Activity =
Repeat the data below in full and exactly.

Dataset extract =
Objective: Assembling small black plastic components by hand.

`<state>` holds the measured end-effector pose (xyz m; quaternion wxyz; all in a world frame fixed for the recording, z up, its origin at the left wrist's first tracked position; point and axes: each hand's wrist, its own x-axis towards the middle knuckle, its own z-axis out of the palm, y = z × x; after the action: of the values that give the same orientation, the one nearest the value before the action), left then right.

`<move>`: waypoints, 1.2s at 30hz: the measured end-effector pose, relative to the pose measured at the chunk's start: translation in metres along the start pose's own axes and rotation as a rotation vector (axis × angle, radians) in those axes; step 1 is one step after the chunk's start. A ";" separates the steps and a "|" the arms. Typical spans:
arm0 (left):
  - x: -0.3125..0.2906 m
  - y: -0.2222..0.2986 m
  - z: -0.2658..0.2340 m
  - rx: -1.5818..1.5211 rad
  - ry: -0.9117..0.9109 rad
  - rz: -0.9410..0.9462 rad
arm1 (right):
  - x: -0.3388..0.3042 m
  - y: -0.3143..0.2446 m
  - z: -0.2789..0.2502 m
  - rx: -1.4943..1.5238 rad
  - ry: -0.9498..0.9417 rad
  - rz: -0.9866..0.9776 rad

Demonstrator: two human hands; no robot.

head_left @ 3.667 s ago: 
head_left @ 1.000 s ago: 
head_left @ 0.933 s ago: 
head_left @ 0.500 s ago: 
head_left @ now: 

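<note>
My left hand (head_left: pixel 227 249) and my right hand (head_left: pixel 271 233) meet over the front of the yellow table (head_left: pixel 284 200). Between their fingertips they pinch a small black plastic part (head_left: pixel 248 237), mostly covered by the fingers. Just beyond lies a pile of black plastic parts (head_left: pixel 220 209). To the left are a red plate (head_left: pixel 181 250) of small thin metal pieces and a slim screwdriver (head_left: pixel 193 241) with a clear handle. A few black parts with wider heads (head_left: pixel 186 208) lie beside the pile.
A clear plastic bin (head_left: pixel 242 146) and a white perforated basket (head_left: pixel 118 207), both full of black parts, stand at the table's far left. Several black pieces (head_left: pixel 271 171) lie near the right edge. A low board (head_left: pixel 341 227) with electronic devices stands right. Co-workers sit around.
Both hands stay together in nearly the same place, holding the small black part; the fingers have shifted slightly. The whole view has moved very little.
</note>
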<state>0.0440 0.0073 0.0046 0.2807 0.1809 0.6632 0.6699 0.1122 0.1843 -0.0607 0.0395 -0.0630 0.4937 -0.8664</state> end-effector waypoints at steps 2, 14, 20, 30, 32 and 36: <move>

Result of this exercise =
Objective: Assembling small black plastic components by hand.

`<state>` holds the measured end-effector pose (xyz m; quaternion wxyz; all in a world frame fixed for the recording, z up, its origin at the left wrist's first tracked position; point and axes: each hand's wrist, its own x-axis towards the middle knuckle, its own z-axis out of the palm, y = z × x; after the action: of the values that give the same orientation, the one nearest the value before the action), left then right.

`<move>`: waypoints, 1.2s at 30hz: the measured end-effector pose, relative to the pose measured at the chunk's start: translation in metres along the start pose's own axes and rotation as a rotation vector (axis × angle, radians) in those axes; step 1 is one step after the chunk's start. A ";" separates the steps and a "|" the arms. Typical spans:
arm0 (left):
  - x: -0.3125..0.2906 m
  - y: -0.2222..0.2986 m
  - z: -0.2658..0.2340 m
  - rx: -1.5818..1.5211 rad
  - ry: -0.9117..0.9109 rad
  - rz: -0.9410..0.9462 rad
arm1 (right):
  - x: -0.3388..0.3042 m
  - y: -0.3143..0.2446 m
  - z: -0.2789..0.2502 m
  - rx: -1.4943..1.5238 rad
  - ry: -0.9498..0.9417 rad
  - rz: -0.9866..0.9776 rad

Demonstrator: two human hands; no robot.

head_left @ 3.667 s ago: 
head_left @ 1.000 s ago: 
head_left @ 0.933 s ago: 
head_left @ 0.500 s ago: 
head_left @ now: 

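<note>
My left hand (head_left: pixel 227 249) and my right hand (head_left: pixel 271 233) meet over the front of the yellow table (head_left: pixel 284 200). Between their fingertips they pinch a small black plastic part (head_left: pixel 248 237), mostly covered by the fingers. Just beyond lies a pile of black plastic parts (head_left: pixel 220 209). To the left are a red plate (head_left: pixel 181 250) of small thin metal pieces and a slim screwdriver (head_left: pixel 193 241) with a clear handle. A few black parts with wider heads (head_left: pixel 186 208) lie beside the pile.
A clear plastic bin (head_left: pixel 242 146) and a white perforated basket (head_left: pixel 118 207), both full of black parts, stand at the table's far left. Several black pieces (head_left: pixel 271 171) lie near the right edge. A low board (head_left: pixel 341 227) with electronic devices stands right. Co-workers sit around.
Both hands stay together in nearly the same place, holding the small black part; the fingers have shifted slightly. The whole view has moved very little.
</note>
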<state>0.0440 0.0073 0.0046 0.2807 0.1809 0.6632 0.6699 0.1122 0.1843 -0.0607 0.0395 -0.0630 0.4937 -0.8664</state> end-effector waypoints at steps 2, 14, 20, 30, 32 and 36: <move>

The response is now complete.